Elegant affair opens Kelowna Art Gallery photographic exhibition
When third-year UBCO visual arts student Hanss Lujan picks up his camera next Friday, Kelowna will look simply mad!
With more than a little of that Mad Men, ’60s-style flare, the party he is photographing should prove stylishly fun.
The fifth Go Party—a gallery opening to launch the new Gabor Szilasi exhibition—will be an Audrey Hepburn/Elizabeth Taylor kind of affair and the young photographer set to take photos of the costumed guests is expecting to see the red carpet treatment roll out.
“I just want to showcase how everyone in Kelowna has a little bit of elegance,” said Lujan, whose style tends to the trashy chic, according to his regular muse, opera singer Carmen Harris.
With four exhibits on display including Szilasi, Barbara Astman’s Dancing with Che: Enter through the Gift Shop, the front room’s high school and middle school work (Art in Action) and the latest Dysfunctional Chairs, Jasmine Reimer’s 1000 lbs. 3 days, there should be plenty to look at even if one discounts the costumes guests are expected to wear.
“This doesn’t have to be costly,” said Kris Johnson, the Kelowna Art Gallery’s marketing and events coordinator. “There’s Value Village, Tweaked and Yummy has agreed to help outfit people.”
For this photo shoot, Johnson chose a free outfit pulling his great grandfather’s suit—the one he wore to his grandparents’ wedding—out for a stroll through the gallery’s halls.
The entire evening is built to accentuate the Szilasi exhibit, a photographic event designed to accentuate the elegant beauty of the everyday.
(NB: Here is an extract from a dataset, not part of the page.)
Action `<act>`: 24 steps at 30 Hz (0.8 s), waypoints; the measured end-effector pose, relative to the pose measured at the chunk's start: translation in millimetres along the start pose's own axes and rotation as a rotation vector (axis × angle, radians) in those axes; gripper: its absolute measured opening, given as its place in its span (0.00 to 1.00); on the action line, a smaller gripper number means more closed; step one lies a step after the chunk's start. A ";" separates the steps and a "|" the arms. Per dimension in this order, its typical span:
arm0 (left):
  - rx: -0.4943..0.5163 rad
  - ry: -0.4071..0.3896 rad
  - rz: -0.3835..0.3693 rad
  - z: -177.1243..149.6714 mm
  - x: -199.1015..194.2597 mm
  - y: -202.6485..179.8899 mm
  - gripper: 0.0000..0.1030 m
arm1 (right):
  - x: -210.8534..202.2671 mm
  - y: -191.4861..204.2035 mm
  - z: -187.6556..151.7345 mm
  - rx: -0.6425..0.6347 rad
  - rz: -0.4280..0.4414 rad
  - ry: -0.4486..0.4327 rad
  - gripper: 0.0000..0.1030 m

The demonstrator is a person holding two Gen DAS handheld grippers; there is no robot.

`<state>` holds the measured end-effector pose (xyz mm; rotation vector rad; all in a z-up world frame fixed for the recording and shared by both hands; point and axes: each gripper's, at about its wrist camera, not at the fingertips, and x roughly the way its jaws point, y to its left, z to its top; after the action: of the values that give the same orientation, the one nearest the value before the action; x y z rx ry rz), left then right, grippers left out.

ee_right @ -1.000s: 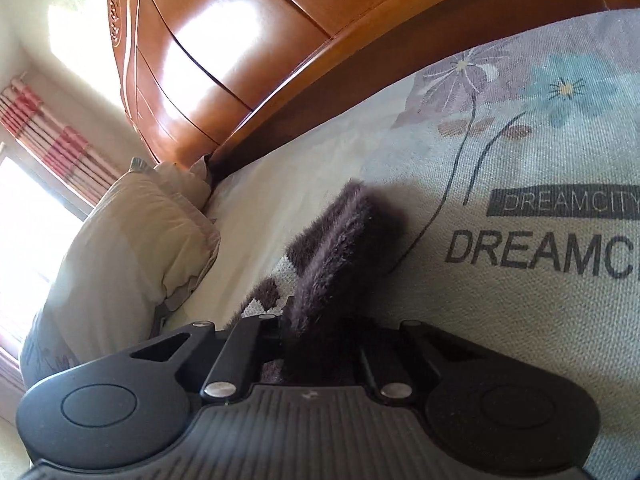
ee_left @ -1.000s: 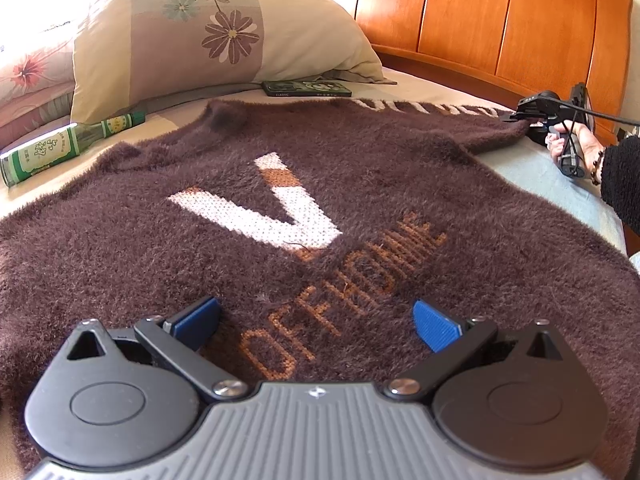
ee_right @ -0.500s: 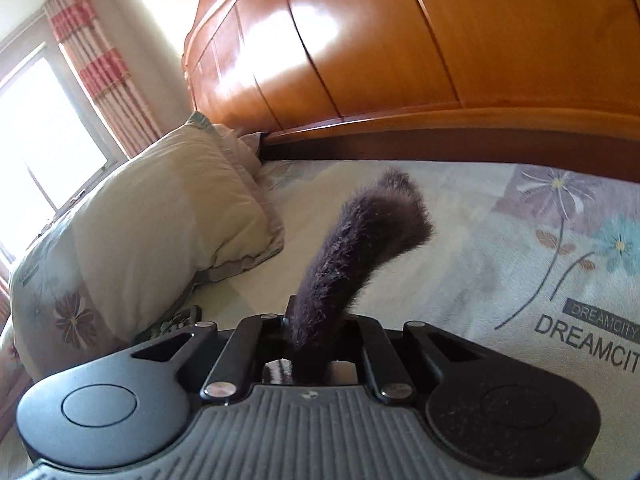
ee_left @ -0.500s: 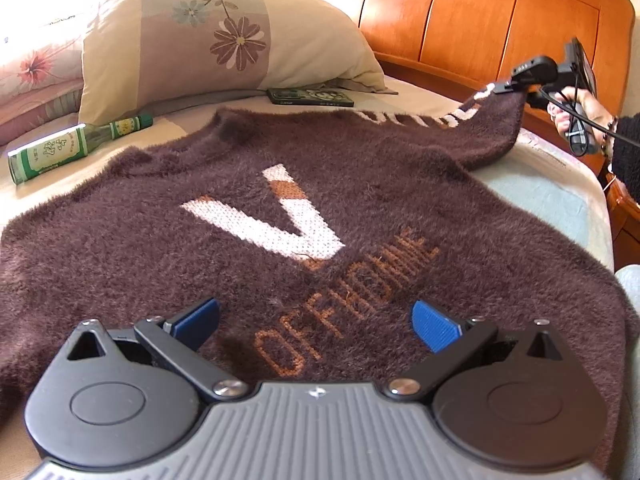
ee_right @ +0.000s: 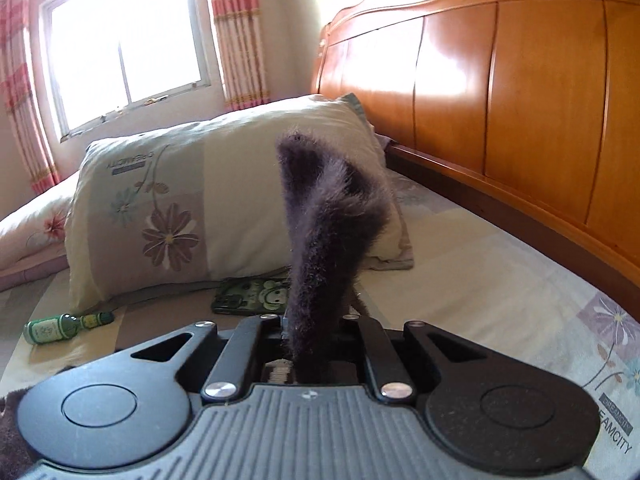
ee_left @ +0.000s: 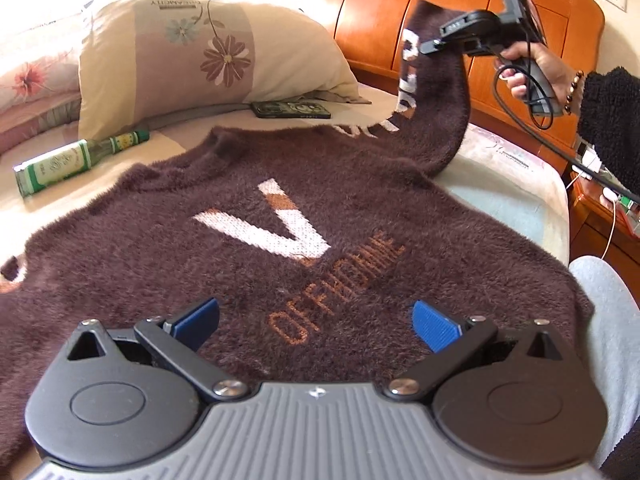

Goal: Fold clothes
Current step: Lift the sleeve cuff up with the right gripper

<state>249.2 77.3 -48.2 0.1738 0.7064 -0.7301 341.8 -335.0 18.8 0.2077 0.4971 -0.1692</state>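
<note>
While spread flat across lower and middle frame, fuzzy dark-brown knit sweater with white V (ee_left: 248,216) covers floral bedsheet (ee_left: 508,184). Left gripper (ee_left: 316,318) at bottom edge: blue pads apart, empty, above hem. Upper right: right gripper (ee_left: 420,46) clamped on lifted sleeve (ee_left: 436,120). Fabric soft, limp, light, probably slippery pile; take hold at cuff, hem corners.

pillow (ee_left: 208,52) w/ flower print propped at headboard (ee_right: 520,92) | green bottle (ee_left: 76,160) laid flat nr pillow | phone (ee_right: 252,296) laid beside pillow | curtained window (ee_right: 124,44) seen behind
</note>
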 end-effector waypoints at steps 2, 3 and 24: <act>0.007 -0.015 0.006 1.2 -8.2 -0.4 0.99 | -3.2 20.2 5.3 -0.044 0.017 0.000 0.10; 0.007 -0.025 0.001 1.8 -12.3 -0.2 0.99 | -4.7 29.8 7.1 -0.065 0.025 -0.001 0.10; -0.037 -0.054 -0.057 -7.4 -33.2 15.4 0.99 | -8.9 200.9 -9.0 -0.420 0.239 0.013 0.10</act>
<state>238.0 109.8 -33.8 0.1002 0.6754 -0.7728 372.2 -138.0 46.7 -0.1428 0.5054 0.1708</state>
Szilasi is a Montreal-based photographer whose show, The Eloquence of the Everyday, offers five decades of work with images from Hungary to rural Quebec and Montreal.
Szilasi became interested in photography in the early 1950s and went on to document the Hungarian Revolution in Budapest before fleeing the communist regime in 1956. Since immigrating to Canada in 1957, his career has largely focused on capturing images of townscapes, cityscapes, architectural views and portraiture.
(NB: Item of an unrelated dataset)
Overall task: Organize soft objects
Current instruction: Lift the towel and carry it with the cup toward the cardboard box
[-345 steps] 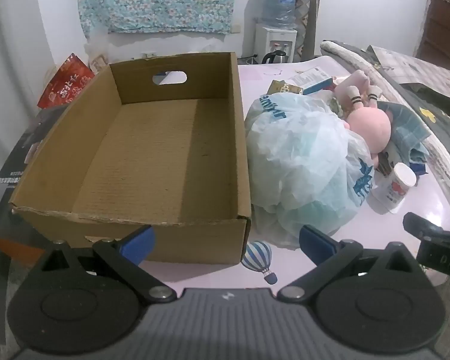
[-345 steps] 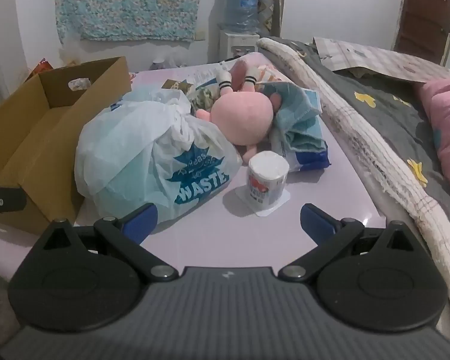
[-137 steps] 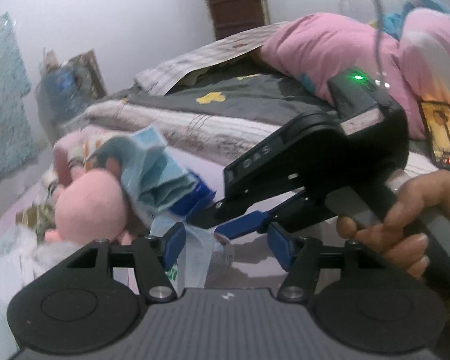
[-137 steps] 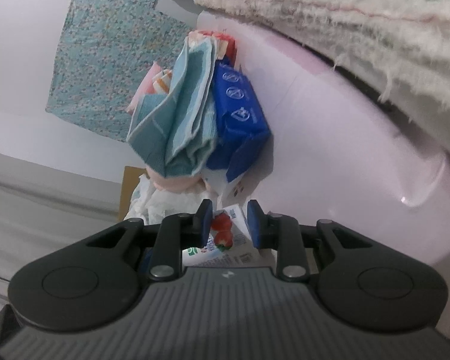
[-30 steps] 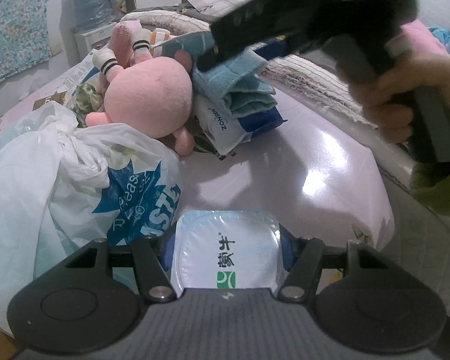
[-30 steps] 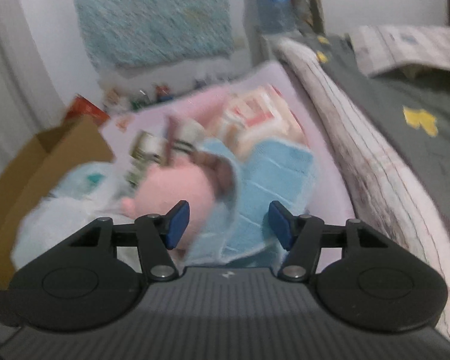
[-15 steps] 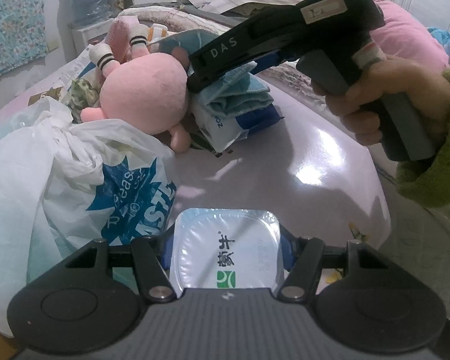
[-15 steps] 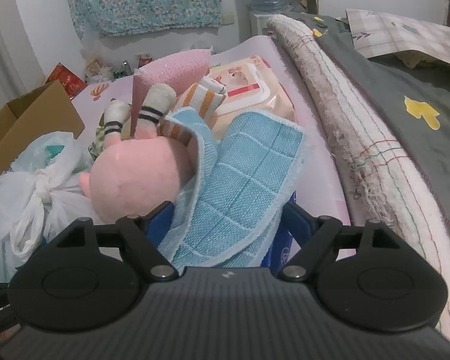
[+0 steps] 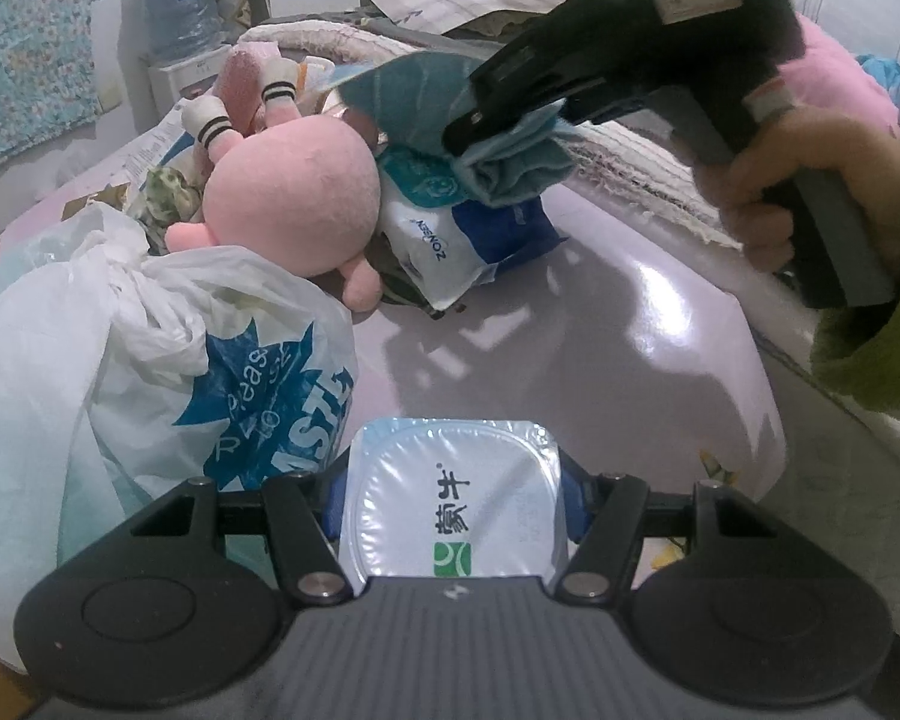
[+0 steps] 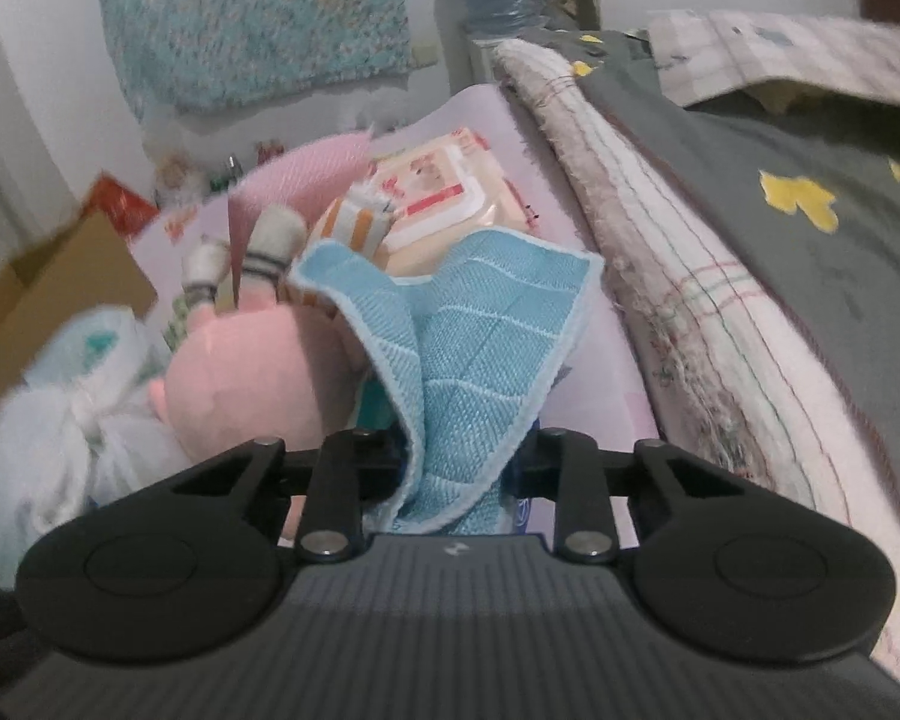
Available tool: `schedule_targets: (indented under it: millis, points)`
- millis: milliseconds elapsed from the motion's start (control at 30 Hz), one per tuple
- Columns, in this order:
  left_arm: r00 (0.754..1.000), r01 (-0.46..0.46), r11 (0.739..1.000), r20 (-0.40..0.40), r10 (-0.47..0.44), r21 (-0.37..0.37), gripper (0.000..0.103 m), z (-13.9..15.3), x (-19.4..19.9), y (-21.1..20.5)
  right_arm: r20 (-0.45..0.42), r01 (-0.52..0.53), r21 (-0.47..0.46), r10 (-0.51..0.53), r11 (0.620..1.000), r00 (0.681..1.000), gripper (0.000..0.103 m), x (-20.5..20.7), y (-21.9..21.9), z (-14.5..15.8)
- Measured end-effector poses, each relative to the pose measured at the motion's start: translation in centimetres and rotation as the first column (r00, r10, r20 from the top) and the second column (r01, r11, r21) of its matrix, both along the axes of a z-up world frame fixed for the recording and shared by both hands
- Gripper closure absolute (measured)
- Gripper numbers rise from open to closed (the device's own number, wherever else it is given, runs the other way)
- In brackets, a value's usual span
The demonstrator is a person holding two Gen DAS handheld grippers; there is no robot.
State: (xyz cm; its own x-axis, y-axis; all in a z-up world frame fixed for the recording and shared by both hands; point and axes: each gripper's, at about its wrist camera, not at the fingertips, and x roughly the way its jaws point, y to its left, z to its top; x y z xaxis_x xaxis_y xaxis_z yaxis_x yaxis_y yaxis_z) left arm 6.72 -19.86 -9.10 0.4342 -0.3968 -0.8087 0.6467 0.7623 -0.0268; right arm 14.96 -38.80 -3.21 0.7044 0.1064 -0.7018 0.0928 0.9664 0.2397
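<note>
My left gripper (image 9: 453, 495) is shut on a white yogurt cup (image 9: 453, 504) with a foil lid, held over the pale pink table (image 9: 600, 324). My right gripper (image 10: 459, 468) is shut on a folded light blue cloth (image 10: 474, 360); in the left wrist view it (image 9: 480, 117) pinches that cloth (image 9: 510, 168) above a blue and white wipes pack (image 9: 450, 240). A pink plush toy (image 9: 294, 198) lies beside the cloth, also in the right wrist view (image 10: 246, 390). A knotted white plastic bag (image 9: 120, 360) sits at the left.
A cardboard box (image 10: 48, 300) stands at the far left. An orange wipes pack (image 10: 450, 192) lies behind the cloth. A bed with a striped blanket (image 10: 690, 300) and a grey cover (image 10: 810, 192) runs along the table's right edge. A water dispenser (image 9: 180, 18) stands at the back.
My right gripper has closed on the blue cloth and lifted it a little off the wipes pack. My left gripper still holds the yogurt cup in about the same place.
</note>
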Motion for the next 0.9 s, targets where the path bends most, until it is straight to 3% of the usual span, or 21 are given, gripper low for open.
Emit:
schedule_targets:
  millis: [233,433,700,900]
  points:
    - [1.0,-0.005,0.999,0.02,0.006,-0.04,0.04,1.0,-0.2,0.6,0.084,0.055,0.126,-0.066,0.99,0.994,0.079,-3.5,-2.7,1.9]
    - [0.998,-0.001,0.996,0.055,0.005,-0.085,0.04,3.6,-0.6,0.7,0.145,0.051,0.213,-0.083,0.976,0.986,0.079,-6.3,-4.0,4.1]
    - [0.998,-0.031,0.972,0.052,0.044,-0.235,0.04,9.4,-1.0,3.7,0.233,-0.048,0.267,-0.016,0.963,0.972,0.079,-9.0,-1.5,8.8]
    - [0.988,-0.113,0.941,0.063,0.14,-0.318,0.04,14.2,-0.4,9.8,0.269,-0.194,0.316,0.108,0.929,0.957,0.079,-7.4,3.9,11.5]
The Eloquence of the Everyday includes early images of Hungary in the 1950s, as well as some made since 1980. The photographs of rural Quebec date principally from the 1970s, while the selection from Montreal span the late 1950s to the present day.
Professional and hobby photographers alike will easily connect with the simple yet moving imagery in Szilasi’s work.
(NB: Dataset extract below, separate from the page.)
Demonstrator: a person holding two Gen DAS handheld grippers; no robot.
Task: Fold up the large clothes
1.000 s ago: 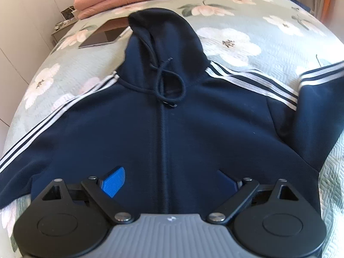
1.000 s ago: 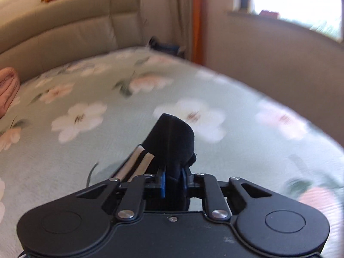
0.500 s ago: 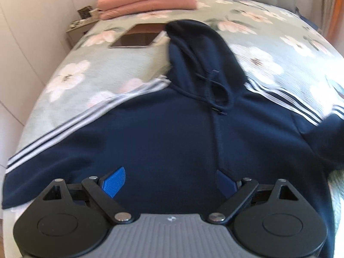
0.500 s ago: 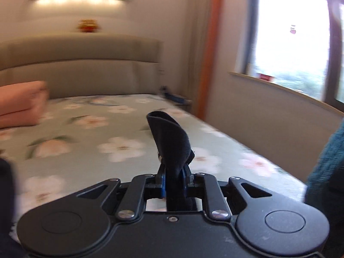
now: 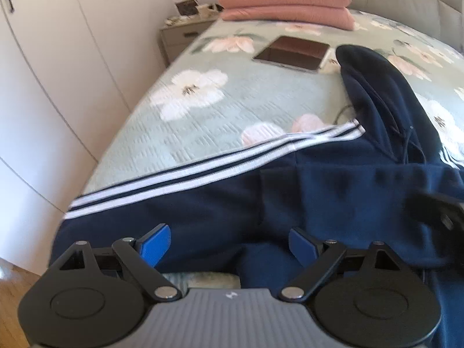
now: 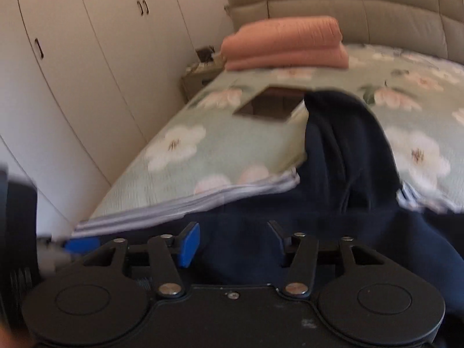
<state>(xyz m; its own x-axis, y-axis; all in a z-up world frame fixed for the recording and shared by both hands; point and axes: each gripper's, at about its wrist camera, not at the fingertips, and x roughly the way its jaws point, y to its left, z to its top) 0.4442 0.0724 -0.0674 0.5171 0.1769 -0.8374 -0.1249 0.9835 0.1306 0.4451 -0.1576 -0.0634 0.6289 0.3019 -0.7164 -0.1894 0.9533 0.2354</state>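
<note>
On the floral bedspread (image 5: 203, 133) I see the navy hoodie (image 5: 290, 197) spread beneath both tools: my left gripper (image 5: 229, 239) gapes empty above it, my right gripper (image 6: 233, 242) has just been opening, nothing between its jaws.

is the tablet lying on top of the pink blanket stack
No, the tablet lies flat on the floral bedspread, nearer than the folded pink blankets.

Navy hoodie (image 5: 333, 197): soft matt knit cloth, white woven stripes. Bed cover (image 5: 203, 121): quilted matt cloth, floral print. Pink blanket (image 5: 287, 3): plush matt cloth. Tablet (image 5: 293, 53): glossy glass. Left gripper (image 5: 229, 240): matt black plastic, bright metal rivets, smooth blue pads. Wardrobe (image 5: 58, 58): smooth satin panels.
</note>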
And, as at any good party, there are prizes (or at least an auction) with local businesses like Twisted Tomato, Volcanic Hills Estate Winery, Aura Beauty, Bordello’s Italian Pizzeria and Ogopogo Bed and Breakfast kicking in silent auction items.
Tickets are $15 for members and $20 for non-members, available at the gallery, Mosaic Books or online (www.kelownaartgallery.com). Local jazz café creator Anna Jacyszyn will provide entertainment. The event runs Friday, May 13 from 7 to 10 p.m.